Data ekonomi AS juga mendukung reli perak. Tingginya angka kehilangan pekerjaan pada Oktober—khususnya di sektor pemerintah dan ritel—serta penurunan sentimen konsumen ke level terendah 3,5 tahun menambah dorongan bagi investor untuk mencari aset safe-haven. Berdasarkan CME FedWatch, pasar kini menilai peluang pemangkasan suku bunga 25 bps sebesar sekitar 62%.
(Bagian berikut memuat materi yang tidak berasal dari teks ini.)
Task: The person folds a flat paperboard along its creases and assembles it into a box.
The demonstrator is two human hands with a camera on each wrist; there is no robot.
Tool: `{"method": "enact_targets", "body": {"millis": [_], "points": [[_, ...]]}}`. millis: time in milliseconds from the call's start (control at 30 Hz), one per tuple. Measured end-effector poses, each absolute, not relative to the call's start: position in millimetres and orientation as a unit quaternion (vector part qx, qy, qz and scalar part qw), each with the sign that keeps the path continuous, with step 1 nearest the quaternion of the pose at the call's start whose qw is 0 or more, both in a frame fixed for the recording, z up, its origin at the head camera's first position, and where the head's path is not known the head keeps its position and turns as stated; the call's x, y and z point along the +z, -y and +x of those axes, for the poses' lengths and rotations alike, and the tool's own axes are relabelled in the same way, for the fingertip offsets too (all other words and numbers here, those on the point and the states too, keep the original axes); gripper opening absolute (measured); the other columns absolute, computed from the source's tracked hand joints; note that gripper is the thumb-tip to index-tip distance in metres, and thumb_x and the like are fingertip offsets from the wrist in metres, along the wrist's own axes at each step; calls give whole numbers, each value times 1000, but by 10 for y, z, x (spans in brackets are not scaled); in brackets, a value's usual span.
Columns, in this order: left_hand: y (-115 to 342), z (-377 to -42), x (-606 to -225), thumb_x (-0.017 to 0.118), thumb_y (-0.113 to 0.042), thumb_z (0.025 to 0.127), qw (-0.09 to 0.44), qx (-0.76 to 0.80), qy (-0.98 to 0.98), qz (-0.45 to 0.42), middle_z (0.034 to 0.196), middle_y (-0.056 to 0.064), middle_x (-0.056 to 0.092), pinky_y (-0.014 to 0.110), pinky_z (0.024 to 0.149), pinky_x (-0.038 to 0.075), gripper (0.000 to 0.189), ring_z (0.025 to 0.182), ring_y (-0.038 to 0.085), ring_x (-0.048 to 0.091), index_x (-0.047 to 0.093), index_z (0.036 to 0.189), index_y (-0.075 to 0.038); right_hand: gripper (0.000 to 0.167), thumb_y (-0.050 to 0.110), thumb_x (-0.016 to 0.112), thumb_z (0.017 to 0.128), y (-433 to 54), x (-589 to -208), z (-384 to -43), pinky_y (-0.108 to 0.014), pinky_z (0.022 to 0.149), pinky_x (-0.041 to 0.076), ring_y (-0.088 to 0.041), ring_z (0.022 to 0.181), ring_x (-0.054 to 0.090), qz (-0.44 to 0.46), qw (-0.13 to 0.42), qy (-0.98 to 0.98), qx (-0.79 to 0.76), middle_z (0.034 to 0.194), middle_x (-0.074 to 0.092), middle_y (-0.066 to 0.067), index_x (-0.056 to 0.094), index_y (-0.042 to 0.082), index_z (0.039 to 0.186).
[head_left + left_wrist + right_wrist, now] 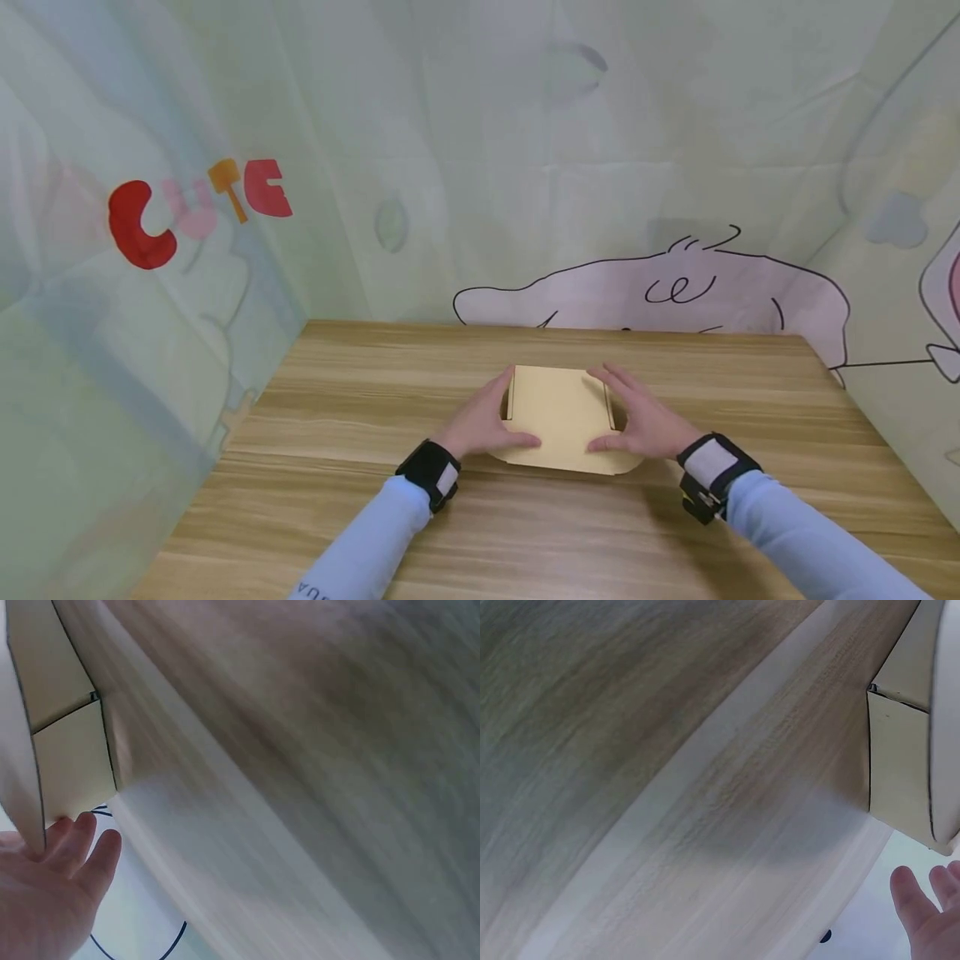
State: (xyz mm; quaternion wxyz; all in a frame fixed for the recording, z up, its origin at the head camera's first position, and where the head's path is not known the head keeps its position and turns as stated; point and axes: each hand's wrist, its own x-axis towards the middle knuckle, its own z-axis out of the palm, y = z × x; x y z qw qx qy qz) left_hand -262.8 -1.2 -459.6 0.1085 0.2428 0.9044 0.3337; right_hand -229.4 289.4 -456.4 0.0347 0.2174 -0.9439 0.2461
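Note:
A small tan cardboard box (558, 404) lies on the wooden table, its broad lid panel facing up and a wide rounded flap toward the person. At its left side, my left hand (486, 422) has its thumb laid over the flap and its fingers stretched along the side edge. My right hand (647, 419) mirrors this on the right, thumb on the flap, fingers spread near the far right corner. In the left wrist view, fingertips meet the far end of the box's side wall (75, 761). The right wrist view shows extended fingers beside the box (900, 757); contact there is unclear.
The wood-grain table (360, 392) extends around the box on every side. Behind its far edge hangs a printed cloth backdrop (480, 167) with a cartoon figure, and another cloth wall with "CUTE" lettering stands at the left. Dark straps with cameras circle both wrists.

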Motion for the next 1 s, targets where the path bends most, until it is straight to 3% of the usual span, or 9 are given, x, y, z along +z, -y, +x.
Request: {"method": "enact_targets", "body": {"millis": [333,800,1000], "points": [[-29,-2648,-4719,86,-50,75,82,306,-919,235,165,11,32,44,121,35,118,150,29,38,16,163,-15,109,50,89,69,-2869,-4596,-2337,-73,102,42,-56,137,41,218,40,948,230,155,34,-34,35,7,154],[-75,-2697,-4762,86,-49,75,12,249,-936,247,150,12,53,41,113,45,107,136,28,53,31,158,-7,105,34,96,64,-2832,-4623,-2332,-64,102,48,-48,130,53,202,60,953,218,151,42,-27,40,8,150],[-75,-2736,-4648,87,-50,74,25,219,-941,257,156,12,46,43,115,43,106,142,28,48,34,156,-8,101,31,96,64,-2817,-4625,-2331,-64,100,49,-49,128,54,204,64,953,216,151,42,-28,43,9,147]]}}
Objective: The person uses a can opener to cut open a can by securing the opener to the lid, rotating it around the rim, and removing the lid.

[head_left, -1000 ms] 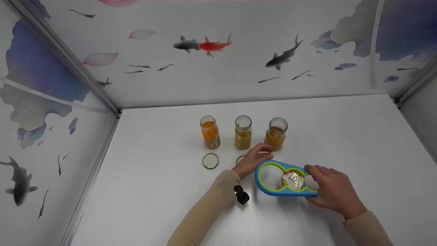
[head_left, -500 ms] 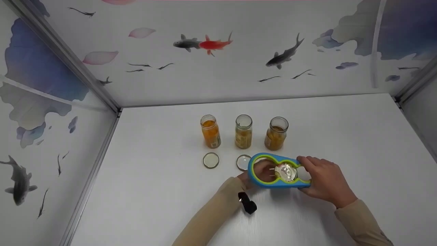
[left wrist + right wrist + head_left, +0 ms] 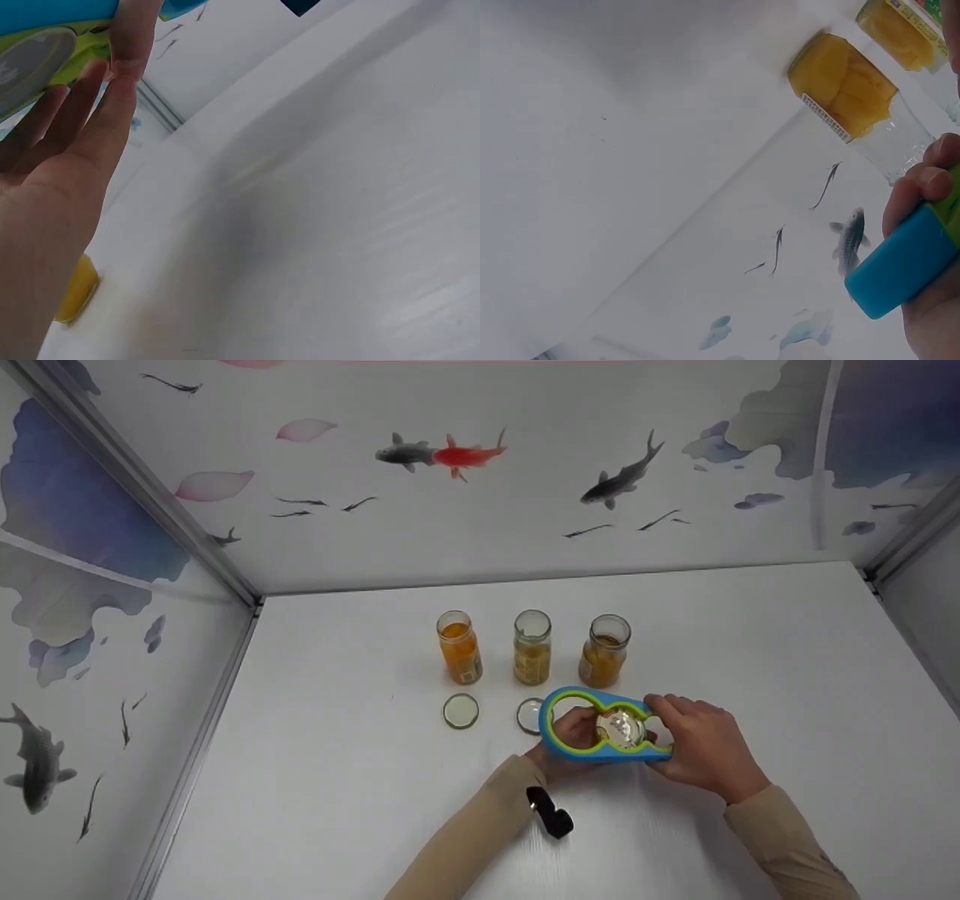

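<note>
My right hand (image 3: 701, 742) grips the narrow end of a blue and green jar opener (image 3: 637, 754), held above the table. A metal lid (image 3: 621, 729) sits in its middle opening. My left hand (image 3: 574, 727) is beneath the opener and partly seen through its large ring. In the left wrist view, the fingers of the left hand (image 3: 64, 165) reach up, fairly straight, to the underside of the opener and lid. Just behind stands an uncapped glass jar (image 3: 602, 660) of yellow-brown fruit. The right wrist view shows the opener's blue end (image 3: 900, 262) beside curled fingers.
Two more uncapped jars, one with orange contents (image 3: 460, 654) and one with yellow contents (image 3: 532, 660), stand in line to the left. Two lids, a left one (image 3: 460, 711) and another (image 3: 527, 715) near the opener, lie before them. Printed walls (image 3: 480, 540) enclose the white table.
My left hand has moved from in front of the right jar to beneath the opener. The right hand has brought the opener, with the lid inside, slightly left and toward the jars.
</note>
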Tool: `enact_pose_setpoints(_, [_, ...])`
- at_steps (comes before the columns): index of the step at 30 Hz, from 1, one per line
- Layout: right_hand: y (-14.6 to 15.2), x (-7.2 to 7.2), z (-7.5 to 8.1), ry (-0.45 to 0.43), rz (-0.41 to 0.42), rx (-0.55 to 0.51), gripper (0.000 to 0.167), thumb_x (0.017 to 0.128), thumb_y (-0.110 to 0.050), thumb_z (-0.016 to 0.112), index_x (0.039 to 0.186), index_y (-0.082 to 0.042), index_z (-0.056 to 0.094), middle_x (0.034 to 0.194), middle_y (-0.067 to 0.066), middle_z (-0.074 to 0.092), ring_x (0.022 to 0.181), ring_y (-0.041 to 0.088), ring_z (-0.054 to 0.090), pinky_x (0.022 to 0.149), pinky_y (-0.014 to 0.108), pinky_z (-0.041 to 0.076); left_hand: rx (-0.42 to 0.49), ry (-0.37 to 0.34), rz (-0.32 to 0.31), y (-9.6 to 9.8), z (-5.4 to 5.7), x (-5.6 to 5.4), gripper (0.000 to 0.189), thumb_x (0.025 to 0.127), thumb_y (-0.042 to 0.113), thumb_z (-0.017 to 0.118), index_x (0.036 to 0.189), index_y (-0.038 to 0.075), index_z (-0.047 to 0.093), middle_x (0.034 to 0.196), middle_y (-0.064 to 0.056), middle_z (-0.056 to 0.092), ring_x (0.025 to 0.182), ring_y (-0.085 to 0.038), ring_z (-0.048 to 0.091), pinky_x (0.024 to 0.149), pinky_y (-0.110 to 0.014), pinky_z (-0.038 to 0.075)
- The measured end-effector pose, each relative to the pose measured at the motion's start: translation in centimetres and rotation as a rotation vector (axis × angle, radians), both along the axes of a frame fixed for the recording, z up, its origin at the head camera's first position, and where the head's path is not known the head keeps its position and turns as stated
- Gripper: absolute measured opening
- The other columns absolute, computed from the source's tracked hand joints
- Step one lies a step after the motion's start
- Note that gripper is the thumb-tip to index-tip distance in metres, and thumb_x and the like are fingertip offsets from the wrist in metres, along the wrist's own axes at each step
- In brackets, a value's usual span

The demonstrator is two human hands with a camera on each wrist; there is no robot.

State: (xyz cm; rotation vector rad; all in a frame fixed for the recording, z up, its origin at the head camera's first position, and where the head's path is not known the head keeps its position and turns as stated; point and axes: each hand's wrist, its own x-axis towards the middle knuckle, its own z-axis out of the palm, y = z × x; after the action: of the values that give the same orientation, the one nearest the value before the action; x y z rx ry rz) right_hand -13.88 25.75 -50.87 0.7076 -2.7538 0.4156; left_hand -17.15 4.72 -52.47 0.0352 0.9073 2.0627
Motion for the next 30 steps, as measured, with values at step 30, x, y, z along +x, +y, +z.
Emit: enact_pose_setpoints(30, [-0.1, 0.1, -0.3, -0.044, -0.018, 0.042, 0.081, 0.055, -0.027, 0.086, 0.123, -0.004, 0.048, 0.108, 0.011, 0.059, 0.102, 0.030, 0.056, 0.089, 0.058, 0.040, 0.165, -0.183, 0.006, 0.5, -0.8, 0.4, 0.051, 0.105, 0.021, 0.020, 0.153, 0.003, 0.016, 0.152, -0.013, 0.028, 0.132, -0.020, 0.032, 0.111, -0.029, 0.024])
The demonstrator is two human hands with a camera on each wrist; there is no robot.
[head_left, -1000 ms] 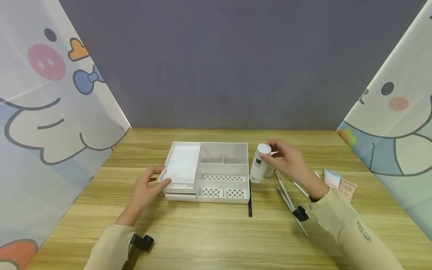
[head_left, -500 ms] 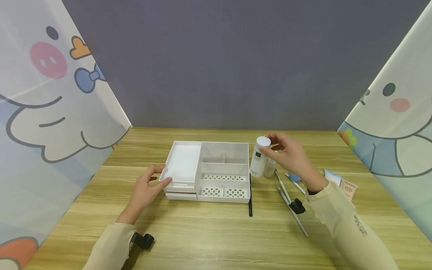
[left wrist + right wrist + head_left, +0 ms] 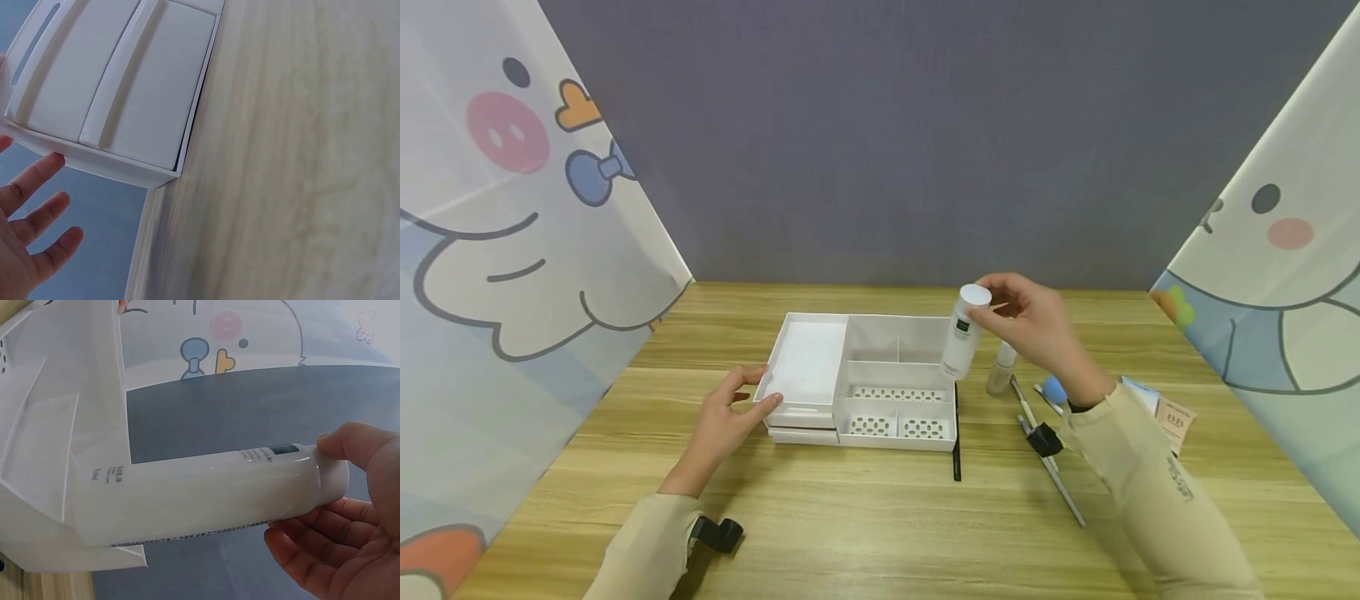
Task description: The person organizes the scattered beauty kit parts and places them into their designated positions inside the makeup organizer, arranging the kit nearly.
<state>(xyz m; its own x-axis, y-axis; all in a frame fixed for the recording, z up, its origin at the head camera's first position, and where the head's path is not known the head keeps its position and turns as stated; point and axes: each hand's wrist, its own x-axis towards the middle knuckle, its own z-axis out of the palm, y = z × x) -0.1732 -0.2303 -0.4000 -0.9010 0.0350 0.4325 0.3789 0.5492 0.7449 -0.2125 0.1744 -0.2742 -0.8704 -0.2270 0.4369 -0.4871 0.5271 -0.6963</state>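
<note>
My left hand touches the box; my right hand, pinching the bottle only near its cap, could lose it.

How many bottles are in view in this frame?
2: a white bottle held in the right hand, and a smaller, white-capped bottle on the table, just right of the organizer. The right arm could hide another.
</note>
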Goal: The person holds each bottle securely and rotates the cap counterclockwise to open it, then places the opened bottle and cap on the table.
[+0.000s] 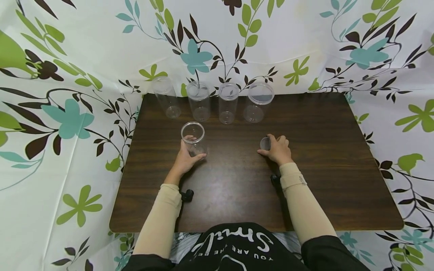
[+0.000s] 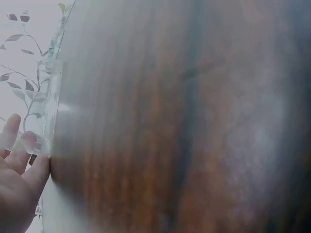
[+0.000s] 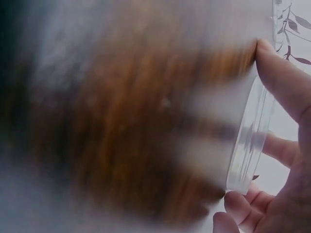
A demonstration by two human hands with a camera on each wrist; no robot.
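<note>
My left hand (image 1: 184, 160) holds a clear plastic jar (image 1: 196, 142) that stands on the table left of centre, its round mouth uncovered. The thumb lies along the near side and the fingers along the left side. In the left wrist view, fingers (image 2: 28, 158) show against the jar's clear wall (image 2: 51, 109). To the right, my right hand (image 1: 280, 150) grips a small clear round lid (image 1: 265, 143) low over the table. The right wrist view shows the lid's ridged rim (image 3: 248, 141) between the thumb and the curled fingers; the thumb tip touches the tabletop.
Along the back edge of the brown wooden table (image 1: 234, 180) stand several clear jars: a tall one (image 1: 167, 98), two narrower ones (image 1: 199, 101) and a wide one (image 1: 256, 105). A leaf-patterned cloth (image 1: 101, 45) hangs behind and around the table.
</note>
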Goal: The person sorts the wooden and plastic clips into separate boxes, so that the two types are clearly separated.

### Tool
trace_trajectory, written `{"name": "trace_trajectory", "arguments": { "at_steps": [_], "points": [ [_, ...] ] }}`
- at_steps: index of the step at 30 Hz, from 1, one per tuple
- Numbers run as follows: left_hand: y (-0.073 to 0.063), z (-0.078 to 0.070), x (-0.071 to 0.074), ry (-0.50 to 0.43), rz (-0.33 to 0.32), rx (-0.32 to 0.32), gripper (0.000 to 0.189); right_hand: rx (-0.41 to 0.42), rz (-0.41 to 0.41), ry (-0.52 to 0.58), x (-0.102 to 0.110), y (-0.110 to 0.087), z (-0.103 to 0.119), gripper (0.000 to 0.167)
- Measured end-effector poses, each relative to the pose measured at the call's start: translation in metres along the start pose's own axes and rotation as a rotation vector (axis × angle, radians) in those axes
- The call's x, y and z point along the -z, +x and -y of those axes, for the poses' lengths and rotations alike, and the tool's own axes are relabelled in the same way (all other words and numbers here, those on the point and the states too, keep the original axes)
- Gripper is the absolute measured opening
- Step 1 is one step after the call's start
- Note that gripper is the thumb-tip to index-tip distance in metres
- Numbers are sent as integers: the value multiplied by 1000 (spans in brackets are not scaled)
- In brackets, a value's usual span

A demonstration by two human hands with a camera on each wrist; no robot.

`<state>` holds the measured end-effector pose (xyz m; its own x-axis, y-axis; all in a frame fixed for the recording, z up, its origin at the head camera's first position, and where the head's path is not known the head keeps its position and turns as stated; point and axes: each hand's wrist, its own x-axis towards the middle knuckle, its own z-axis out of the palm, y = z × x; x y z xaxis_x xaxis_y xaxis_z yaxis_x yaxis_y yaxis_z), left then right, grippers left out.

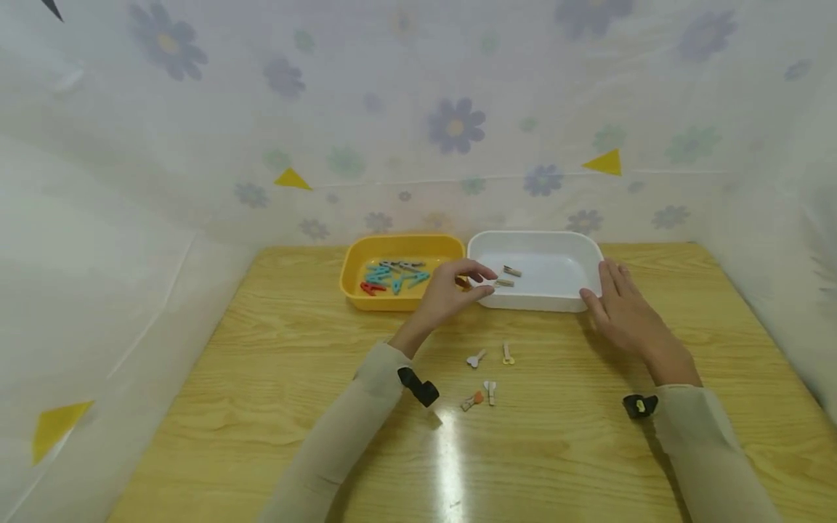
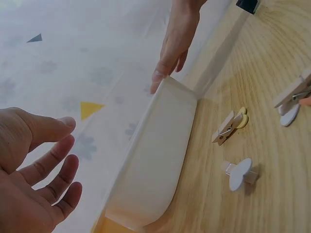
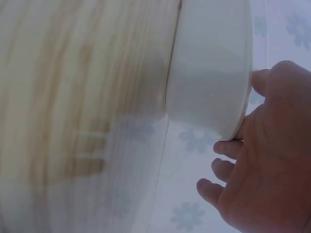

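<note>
My left hand [image 1: 454,287] hovers over the left end of the white tray [image 1: 536,301], thumb and fingers apart, nothing visible between them. Two small wooden clothespins lie inside that tray: one clothespin [image 1: 513,271] toward the back, another clothespin [image 1: 505,282] close to my left fingertips. At the tray's front right corner, my right hand [image 1: 624,312] holds the rim with thumb and fingers. On the table in front lie several wooden clothespins, among them a white heart clothespin [image 1: 474,359], a yellow-ended clothespin [image 1: 507,354] and an orange-ended clothespin [image 1: 471,401].
Left of the white tray, touching or nearly so, stands a yellow tray [image 1: 349,287]. It holds several blue clothespins [image 1: 378,276], grey ones and a red clothespin [image 1: 372,288]. A flower-patterned curtain [image 1: 392,145] hangs behind the wooden table [image 1: 281,378].
</note>
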<state>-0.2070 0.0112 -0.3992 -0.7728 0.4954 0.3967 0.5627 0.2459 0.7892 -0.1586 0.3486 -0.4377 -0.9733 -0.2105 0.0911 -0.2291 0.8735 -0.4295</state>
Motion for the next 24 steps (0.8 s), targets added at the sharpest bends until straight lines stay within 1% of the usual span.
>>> {"name": "trace_trajectory", "arguments": {
  "at_steps": [4,8,13,18,24],
  "points": [
    [-19,0,3,-29,10,16,15,6,10,1,-1,1,1,77],
    [-38,1,5,-46,5,33,16,8,7,-12,-2,2,2,78],
    [-55,1,8,-25,-7,47,16,7,-4,-21,-2,1,2,77],
    [-67,4,9,16,6,77,15,3,-1,-26,-3,1,1,77],
    [-73,10,9,35,16,81,17,-12,3,-44,-2,1,-1,77]
  ]
}}
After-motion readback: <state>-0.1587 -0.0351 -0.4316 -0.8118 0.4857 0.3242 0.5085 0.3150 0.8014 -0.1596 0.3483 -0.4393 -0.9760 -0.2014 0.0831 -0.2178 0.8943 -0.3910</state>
Namun, euforia rally perak berpotensi tertahan jika penutupan pemerintahan AS (shutdown) segera berakhir. Senat telah menyetujui RUU pendanaan dengan suara 60–40, dan RUU kini dibawa ke DPR, sementara Presiden Trump menyatakan dukungan terhadap langkah ini.
Jika pemerintah kembali beroperasi penuh, rilis data resmi AS akan kembali normal, berpotensi menggerakkan dolar AS dan imbal hasil obligasi. Kondisi ini bisa menjadi ujian bagi ketahanan rally perak, karena pergerakan USD/yield biasanya berbanding terbalik dengan harga logam mulia.
Dengan demikian, rally perak saat ini didorong kombinasi ketidakpastian ekonomi dan ekspektasi pemangkasan suku bunga, namun faktor-faktor politik dan data resmi bisa menjadi penguji momentum jangka pendek.